● **What this task involves**
Search the entries for the word "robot". Copy each line in which it is found.

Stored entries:

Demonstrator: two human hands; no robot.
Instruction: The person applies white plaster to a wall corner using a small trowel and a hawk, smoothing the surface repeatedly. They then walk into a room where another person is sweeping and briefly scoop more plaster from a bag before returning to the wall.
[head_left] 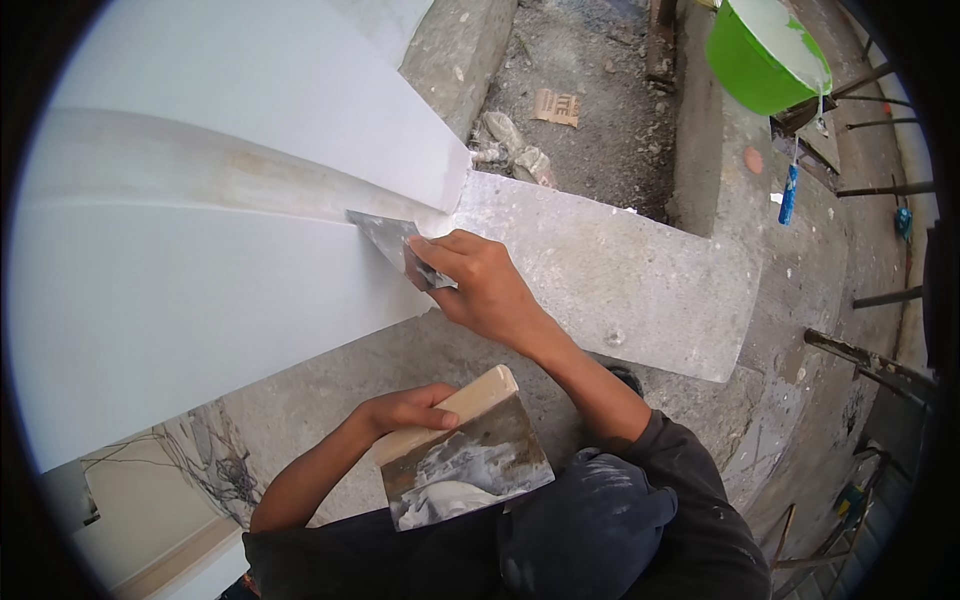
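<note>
My right hand [478,280] is closed around a metal putty knife [385,242]. Its blade tip touches the recessed band [250,165] between two smooth white wall faces [200,290]. Lower down, my left hand [408,410] grips a wide putty blade [470,465] by the pale wooden piece along its upper edge, thumb on top. White putty [450,497] is smeared over that blade, thickest towards its lower edge. The two tools are apart.
A green bucket [765,60] with white material inside stands at the upper right, a blue-handled tool [789,195] nearby. A concrete slab [600,270] adjoins the wall. Debris [515,145] lies in a dirt trench. Metal bars [880,300] project at the right; tangled wires [205,455] lie lower left.
</note>
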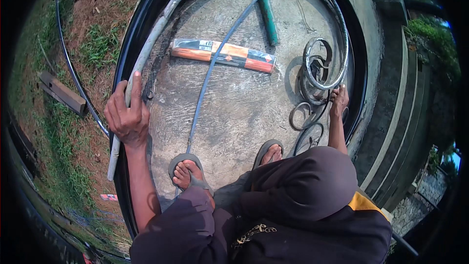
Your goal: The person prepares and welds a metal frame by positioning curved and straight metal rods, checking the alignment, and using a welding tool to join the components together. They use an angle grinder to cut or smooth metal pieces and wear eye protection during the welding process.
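Note:
A long grey pipe or stiff hose (157, 34) curves from the left side up over the top of the view. My left hand (129, 117) is closed around it near its free lower end, with the index finger lying along it. On the right, my right hand (338, 100) is closed at the lower edge of a shiny grey loop (346, 44), which seems to be the same length bent round; its fingertips are partly hidden. Beside that hand lie a small coil (308, 58) and a black cable (317, 117).
A hammer with a green handle (266, 19) lies on the concrete slab (234, 102). A packet of orange and black sticks (223, 55) rests under a thin blue-grey cable (209, 68). A raised black rim (128, 54) surrounds the slab. Grass and a wood block (62, 92) are on the left, concrete steps (391, 117) on the right.

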`<state>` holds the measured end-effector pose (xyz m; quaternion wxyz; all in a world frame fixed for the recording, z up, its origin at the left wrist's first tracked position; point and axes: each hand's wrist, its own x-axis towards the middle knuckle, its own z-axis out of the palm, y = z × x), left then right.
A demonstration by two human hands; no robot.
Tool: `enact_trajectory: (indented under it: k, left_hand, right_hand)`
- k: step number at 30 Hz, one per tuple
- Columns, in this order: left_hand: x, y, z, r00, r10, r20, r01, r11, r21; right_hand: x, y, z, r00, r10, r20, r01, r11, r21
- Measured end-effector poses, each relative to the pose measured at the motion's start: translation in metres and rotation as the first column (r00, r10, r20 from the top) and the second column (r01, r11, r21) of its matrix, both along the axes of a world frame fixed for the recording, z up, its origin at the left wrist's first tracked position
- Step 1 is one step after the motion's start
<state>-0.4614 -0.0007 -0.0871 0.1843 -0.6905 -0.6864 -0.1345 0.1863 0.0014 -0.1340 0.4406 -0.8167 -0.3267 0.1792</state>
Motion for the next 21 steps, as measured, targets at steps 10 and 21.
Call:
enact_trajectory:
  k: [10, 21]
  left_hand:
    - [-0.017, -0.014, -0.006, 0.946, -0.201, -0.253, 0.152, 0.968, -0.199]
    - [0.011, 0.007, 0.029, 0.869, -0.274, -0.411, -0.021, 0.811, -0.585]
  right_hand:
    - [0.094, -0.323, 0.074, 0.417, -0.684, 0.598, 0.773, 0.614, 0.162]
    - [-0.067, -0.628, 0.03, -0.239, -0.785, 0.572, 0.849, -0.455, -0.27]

● **Response**
Demonstrator: two human hands; no robot.
A demonstration by two human hands; no robot.

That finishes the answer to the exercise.